S'il vous plaît, prenez 2 de vos précieuses minutes pour lire cette histoire miraculeuse sur une maman et son bébé nouveau-né.



   Lorsque Carolyn Isbister a mis son bébé de 20 onces sur sa poitrine pour un câlin, elle a pensé que ce serait la seule chance qu'elle n'aurait jamais de la tenir. Les médecins avaient dit aux parents que bébé Rachel n'avait quelques minutes à vivre, parce que son cœur battait une fois toutes les dix secondes et qu'elle ne respirait plus.

   « Je ne voulais pas qu'elle meure d'avoir froid », explique Carolyn, alors je l'ai sorti de sa couverture et l'ai mise sur ma peau pour la réchauffer. « Ses pieds étaient si froids. C'était le seul câlin que j'allais avoir avec elle, donc je voulais me souvenir de ce moment. »

   Puis quelque chose de remarquable est arrivé : la chaleur de la peau de sa mère a stimulé le cœur de Rachel en le faisant battre correctement, ce qui lui a permis de prendre de petits souffles par elle même.

   « Nous ne pouvions pas le croire et les médecins non plus. Elle laissa échapper un petit cri. Les médecins sont revenu et ont dit qu'il n'y avait encore aucun espoir. Mais je ne l'ai pas lâché. L'aumônier de l'hôpital est venu la bénir, et il a attendu qu'elle parte. Mais elle s'est accrochée. »

   Et puis, étonnamment la couleur rose a commencé à revenir sur ses joues. Elle tournait littéralement du gris au rose devant nos yeux, et elle a commencé à se réchauffer.

   Le plus triste, c'est que quand le bébé est né, les médecins ont eu un regard sur elle et on dit « non ». Ils n'ont même pas essayé de l'aider avec sa respiration, comme ils ont dit, cela n'aurait que prolonger son temps vers sa mort.

   « Tout le monde l'on juste abandonnée à son sort », dit Carolyn.

   À 24 semaines de grossesse, une infection d'utérus avait conduit à un travail prématuré et à sa naissance, dit Carolyn (qui a également deux enfants Samuel, 10 ans, et Kirsten, 8 ans) : « Nous étions terrifiés, nous allions la perdre. J'avais souffert trois fausses couches avant, donc nous ne pensons pas qu'il y avait beaucoup d'espoir. »

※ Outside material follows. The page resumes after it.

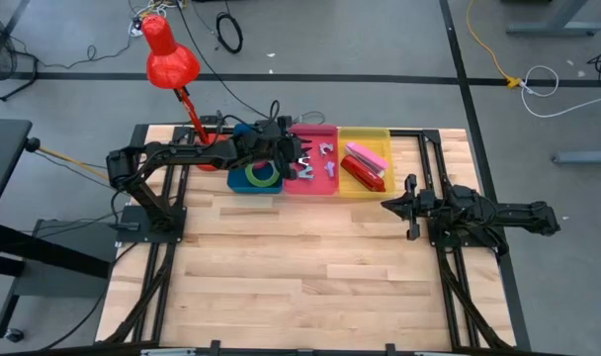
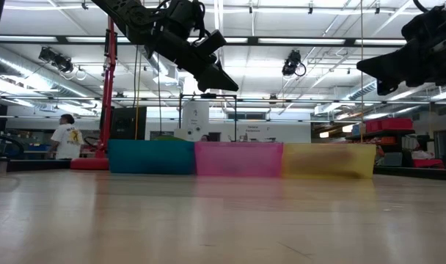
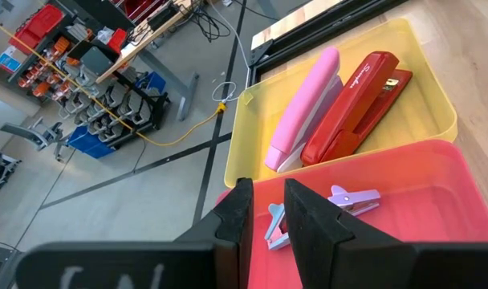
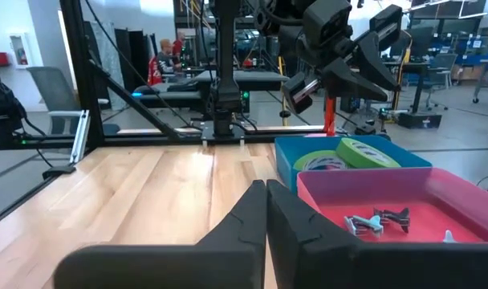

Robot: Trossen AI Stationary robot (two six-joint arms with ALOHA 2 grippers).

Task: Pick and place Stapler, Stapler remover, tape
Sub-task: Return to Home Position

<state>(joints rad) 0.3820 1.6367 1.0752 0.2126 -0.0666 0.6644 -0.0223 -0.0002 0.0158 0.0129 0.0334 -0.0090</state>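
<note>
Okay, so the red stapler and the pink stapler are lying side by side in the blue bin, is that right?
No, the bin is wrong. The red stapler and the pink stapler lie side by side in the yellow bin, as the left wrist view shows. In the high view the blue bin holds green tape instead.

Bright even overhead light; faint shadows; low-view yellow bin (image 2: 329, 160) blurred.
</note>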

   Quand Rachel est née, elle était grise et sans vie. Ian Laing, consultant néonatologiste à l'hôpital, a déclaré : « Tous les signes étaient que la petite n'allait pas le faire et nous avons pris la décision de laisser maman avoir un câlin car c'était tout ce que nous pouvions faire ».

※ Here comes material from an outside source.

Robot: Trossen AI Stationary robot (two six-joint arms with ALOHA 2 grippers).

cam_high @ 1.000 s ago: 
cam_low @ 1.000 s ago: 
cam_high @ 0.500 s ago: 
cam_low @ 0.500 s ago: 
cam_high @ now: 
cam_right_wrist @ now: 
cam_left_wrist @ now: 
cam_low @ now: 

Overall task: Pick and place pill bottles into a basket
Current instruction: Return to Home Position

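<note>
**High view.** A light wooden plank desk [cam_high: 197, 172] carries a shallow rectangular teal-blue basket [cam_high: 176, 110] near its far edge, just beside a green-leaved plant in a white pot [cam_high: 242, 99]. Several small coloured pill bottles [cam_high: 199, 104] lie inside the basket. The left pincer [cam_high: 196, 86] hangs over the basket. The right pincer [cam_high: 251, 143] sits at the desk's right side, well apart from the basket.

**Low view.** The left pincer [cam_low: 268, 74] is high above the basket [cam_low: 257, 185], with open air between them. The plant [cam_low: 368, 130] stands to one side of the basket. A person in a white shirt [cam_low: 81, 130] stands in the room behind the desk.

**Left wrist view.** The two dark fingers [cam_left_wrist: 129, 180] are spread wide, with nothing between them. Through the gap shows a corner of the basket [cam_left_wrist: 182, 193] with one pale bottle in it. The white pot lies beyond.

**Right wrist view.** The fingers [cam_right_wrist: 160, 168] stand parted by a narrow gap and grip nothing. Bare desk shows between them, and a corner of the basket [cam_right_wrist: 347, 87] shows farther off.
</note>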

   Deux heures plus tard, le bébé pleurait.

   « C'est en effet un bébé miracle », ajoute le médecin, « et je n'ai rien vu de tel dans mes 27 années de pratique. Je n'ai pas le moindre doute que l'amour de la mère a sauvé sa fille. »

   Rachel a été déplacée sur un ventilateur où elle a continué à faire des progrès constants, elle avait tube et seringue pour se faire nourrir du lait maternel.

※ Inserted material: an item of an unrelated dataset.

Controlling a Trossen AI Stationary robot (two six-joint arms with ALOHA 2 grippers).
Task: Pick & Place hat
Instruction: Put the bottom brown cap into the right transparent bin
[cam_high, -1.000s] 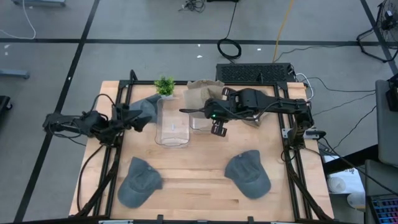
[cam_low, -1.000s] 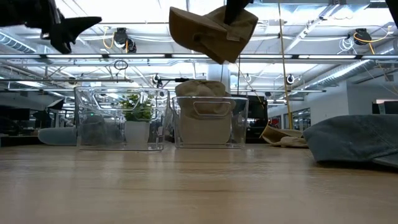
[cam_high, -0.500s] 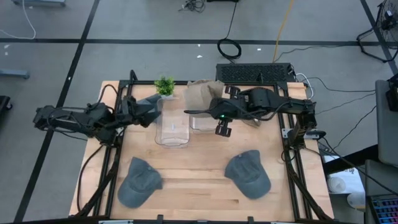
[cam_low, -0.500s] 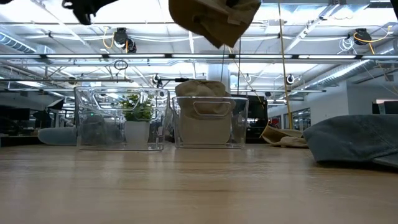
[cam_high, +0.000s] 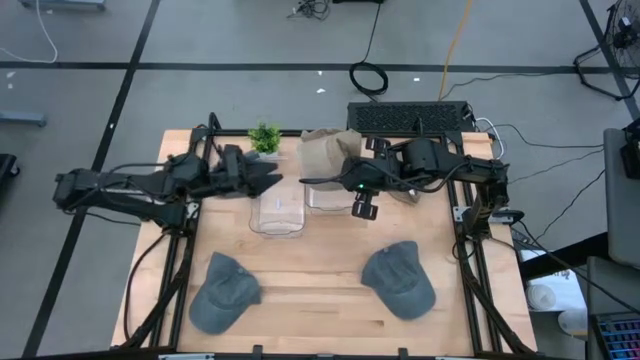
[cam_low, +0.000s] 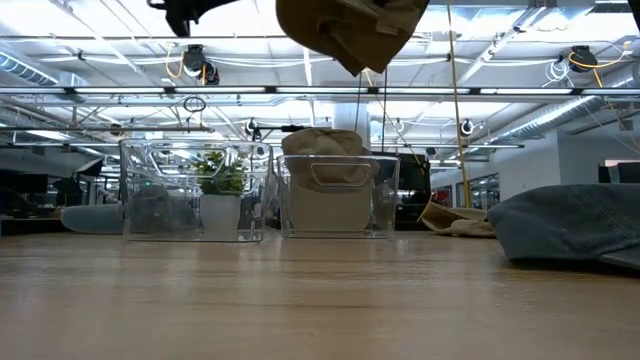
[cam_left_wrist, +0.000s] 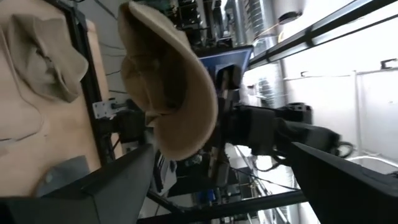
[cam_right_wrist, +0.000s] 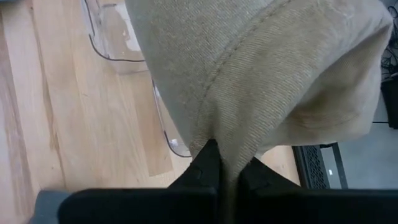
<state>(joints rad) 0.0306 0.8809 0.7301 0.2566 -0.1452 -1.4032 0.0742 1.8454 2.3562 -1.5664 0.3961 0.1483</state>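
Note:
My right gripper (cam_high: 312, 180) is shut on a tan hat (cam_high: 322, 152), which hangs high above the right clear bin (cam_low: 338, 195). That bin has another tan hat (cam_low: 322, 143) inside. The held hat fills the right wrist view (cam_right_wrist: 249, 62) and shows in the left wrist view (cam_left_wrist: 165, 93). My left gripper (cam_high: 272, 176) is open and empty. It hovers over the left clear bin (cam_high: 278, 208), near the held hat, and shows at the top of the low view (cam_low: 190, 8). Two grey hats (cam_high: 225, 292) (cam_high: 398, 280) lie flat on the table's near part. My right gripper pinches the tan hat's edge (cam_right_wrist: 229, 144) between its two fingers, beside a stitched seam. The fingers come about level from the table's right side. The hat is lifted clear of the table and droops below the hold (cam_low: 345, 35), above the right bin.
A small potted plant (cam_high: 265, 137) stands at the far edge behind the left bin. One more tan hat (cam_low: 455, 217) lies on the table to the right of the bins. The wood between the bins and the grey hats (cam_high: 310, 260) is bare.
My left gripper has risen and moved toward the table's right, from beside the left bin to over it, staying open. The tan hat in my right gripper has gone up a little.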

   « Les médecins ont dit qu'elle avait prouvé qu'elle était une combattante et qu'elle méritait maintenant certains soins intensifs maintenant qu'il y avait un peu d'espoir », a dit Carolyn, « Rachel a tout fait toute seule ». Sans aucune intervention médicale ou de médicaments. Elle s'était accrochée à la vie, et tout cela à cause de ce câlin.

   Le câlin avait réchauffé son corps et régularisé son cœur et sa respiration suffisamment pour qu'elle puisse commencer à se battre. À 5 semaines, elle a été retirée du ventilateur et a commencée à boire au sein par elle-même. À quatre mois Rachel est rentrée chez elle avec ses parents, pesant 8 lbs, le même poids que tout autre nouveau-né en bonne santé.

   Parce que Rachel avait souffert d'un manque d'oxygène les médecins ont dit qu'il y avait un risque élevé de dommages à son cerveau. Mais un scan n'a montré aucune preuve de dommage et aujourd'hui Rachel est à égalité avec ses pairs.

   « Elle se porte si bien », dit Carolyn, souriant. « Lorsque nous l'avons apporté à la maison, les médecins nous ont dit qu'elle était une remarquable petite fille. Et surtout, qu'elle aime bien ses câlins. Elle va dormir pendant des heures, tout recroquevillée sur ma poitrine. C'était la première caresse qui lui a sauvé la vie, et je suis tellement contente d'avoir fait confiance à mon instinct et de l'avoir ramassée comme je l'ai fait. Sinon, elle ne serait pas là aujourd'hui ».